**Work to complete**
The required lines are those that contain "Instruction"; pull them out of the data and copy them.
══ Data for analysis ══
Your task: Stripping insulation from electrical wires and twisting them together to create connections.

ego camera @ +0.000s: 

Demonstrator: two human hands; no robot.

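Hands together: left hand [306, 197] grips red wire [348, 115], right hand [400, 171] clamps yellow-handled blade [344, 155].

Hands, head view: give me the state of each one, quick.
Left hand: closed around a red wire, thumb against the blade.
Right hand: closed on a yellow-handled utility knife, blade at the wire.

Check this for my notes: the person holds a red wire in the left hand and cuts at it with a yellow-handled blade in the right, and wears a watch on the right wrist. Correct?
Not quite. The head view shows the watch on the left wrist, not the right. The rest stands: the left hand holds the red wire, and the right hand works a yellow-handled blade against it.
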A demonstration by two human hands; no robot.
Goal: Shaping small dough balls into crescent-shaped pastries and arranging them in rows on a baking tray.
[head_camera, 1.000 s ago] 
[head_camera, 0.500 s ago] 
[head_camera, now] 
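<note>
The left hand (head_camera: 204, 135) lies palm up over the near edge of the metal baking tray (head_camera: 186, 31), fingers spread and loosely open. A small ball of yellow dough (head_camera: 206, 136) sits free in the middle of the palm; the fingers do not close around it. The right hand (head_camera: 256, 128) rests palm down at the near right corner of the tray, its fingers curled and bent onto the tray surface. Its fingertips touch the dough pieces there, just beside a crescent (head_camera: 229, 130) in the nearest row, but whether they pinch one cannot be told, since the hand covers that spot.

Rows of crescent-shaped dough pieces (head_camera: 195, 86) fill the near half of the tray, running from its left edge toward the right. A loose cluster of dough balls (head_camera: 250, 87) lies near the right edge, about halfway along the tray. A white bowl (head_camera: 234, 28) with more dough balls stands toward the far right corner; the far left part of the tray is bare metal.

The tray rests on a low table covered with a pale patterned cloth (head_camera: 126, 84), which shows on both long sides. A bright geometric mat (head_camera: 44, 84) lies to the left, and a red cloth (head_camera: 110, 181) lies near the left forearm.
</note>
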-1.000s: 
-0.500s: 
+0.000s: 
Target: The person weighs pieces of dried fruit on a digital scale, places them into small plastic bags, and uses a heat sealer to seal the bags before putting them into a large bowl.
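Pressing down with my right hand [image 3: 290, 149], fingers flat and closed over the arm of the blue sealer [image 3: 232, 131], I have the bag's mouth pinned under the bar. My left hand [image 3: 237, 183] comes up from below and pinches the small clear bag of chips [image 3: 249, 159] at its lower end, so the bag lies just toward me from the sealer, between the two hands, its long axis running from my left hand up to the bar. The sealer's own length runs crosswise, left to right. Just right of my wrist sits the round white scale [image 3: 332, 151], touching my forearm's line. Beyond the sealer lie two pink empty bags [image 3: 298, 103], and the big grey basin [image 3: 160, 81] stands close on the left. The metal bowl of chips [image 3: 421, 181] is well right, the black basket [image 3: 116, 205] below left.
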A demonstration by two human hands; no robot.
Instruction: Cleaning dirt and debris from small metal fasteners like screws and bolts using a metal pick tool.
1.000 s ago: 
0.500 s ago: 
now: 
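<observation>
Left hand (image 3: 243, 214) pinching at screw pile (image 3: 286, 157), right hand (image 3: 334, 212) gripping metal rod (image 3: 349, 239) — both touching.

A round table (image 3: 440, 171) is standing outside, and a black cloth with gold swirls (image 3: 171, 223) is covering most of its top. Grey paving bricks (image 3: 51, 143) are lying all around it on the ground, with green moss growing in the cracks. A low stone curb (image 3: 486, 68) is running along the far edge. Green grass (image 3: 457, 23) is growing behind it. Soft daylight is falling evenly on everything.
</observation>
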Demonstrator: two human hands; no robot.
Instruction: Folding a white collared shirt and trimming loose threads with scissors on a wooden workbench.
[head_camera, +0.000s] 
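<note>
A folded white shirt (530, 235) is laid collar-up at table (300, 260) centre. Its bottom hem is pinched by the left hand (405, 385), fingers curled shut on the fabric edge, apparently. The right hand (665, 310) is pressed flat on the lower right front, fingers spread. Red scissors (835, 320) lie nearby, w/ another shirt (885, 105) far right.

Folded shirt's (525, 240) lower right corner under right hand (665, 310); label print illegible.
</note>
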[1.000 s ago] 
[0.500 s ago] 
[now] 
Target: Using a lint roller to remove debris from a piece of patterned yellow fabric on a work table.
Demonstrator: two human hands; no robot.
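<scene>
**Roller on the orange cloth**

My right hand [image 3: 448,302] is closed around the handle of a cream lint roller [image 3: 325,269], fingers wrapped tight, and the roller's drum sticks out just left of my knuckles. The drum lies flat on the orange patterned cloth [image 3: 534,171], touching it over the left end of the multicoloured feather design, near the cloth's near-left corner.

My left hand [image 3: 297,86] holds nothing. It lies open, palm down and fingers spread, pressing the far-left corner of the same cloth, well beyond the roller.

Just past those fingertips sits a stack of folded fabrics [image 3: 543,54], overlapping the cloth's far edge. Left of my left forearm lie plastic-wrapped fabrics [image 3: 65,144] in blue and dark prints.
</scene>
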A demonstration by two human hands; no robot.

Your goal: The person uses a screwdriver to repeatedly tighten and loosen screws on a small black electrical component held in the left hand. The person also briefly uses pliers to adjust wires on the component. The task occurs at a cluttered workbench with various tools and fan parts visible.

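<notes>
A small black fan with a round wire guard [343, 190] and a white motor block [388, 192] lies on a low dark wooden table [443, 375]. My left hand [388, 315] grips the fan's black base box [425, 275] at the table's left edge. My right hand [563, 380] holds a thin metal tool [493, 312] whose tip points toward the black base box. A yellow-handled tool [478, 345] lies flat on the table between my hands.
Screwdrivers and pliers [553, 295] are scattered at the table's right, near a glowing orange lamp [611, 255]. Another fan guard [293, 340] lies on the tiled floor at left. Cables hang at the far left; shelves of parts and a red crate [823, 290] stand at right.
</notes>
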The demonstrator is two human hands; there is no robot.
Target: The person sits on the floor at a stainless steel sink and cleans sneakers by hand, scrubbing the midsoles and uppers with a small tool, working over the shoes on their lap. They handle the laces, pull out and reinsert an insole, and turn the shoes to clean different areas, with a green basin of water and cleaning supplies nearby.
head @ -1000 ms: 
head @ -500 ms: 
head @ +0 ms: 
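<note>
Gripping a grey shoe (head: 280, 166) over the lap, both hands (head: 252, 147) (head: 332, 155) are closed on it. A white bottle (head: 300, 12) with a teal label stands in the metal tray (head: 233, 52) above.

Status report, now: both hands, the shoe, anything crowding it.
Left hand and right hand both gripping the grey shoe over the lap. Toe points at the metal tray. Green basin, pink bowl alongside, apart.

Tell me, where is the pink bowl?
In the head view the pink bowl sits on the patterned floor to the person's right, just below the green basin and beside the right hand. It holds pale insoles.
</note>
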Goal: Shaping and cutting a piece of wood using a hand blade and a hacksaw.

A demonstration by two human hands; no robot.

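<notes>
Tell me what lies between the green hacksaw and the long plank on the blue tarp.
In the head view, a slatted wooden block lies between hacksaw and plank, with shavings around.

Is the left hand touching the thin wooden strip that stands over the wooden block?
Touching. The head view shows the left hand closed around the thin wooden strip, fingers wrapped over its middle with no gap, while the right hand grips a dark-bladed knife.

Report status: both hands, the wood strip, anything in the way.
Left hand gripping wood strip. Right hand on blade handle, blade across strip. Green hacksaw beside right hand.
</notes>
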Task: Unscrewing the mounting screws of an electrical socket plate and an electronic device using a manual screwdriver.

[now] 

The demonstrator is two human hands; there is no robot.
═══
**Reply to the task**
Instruction: Cleaning dirt and debris from small metal fasteners like screws and bolts using a metal pick tool.
Instruction: Folding a white collared shirt and trimming loose threads with scissors on a wooden workbench.

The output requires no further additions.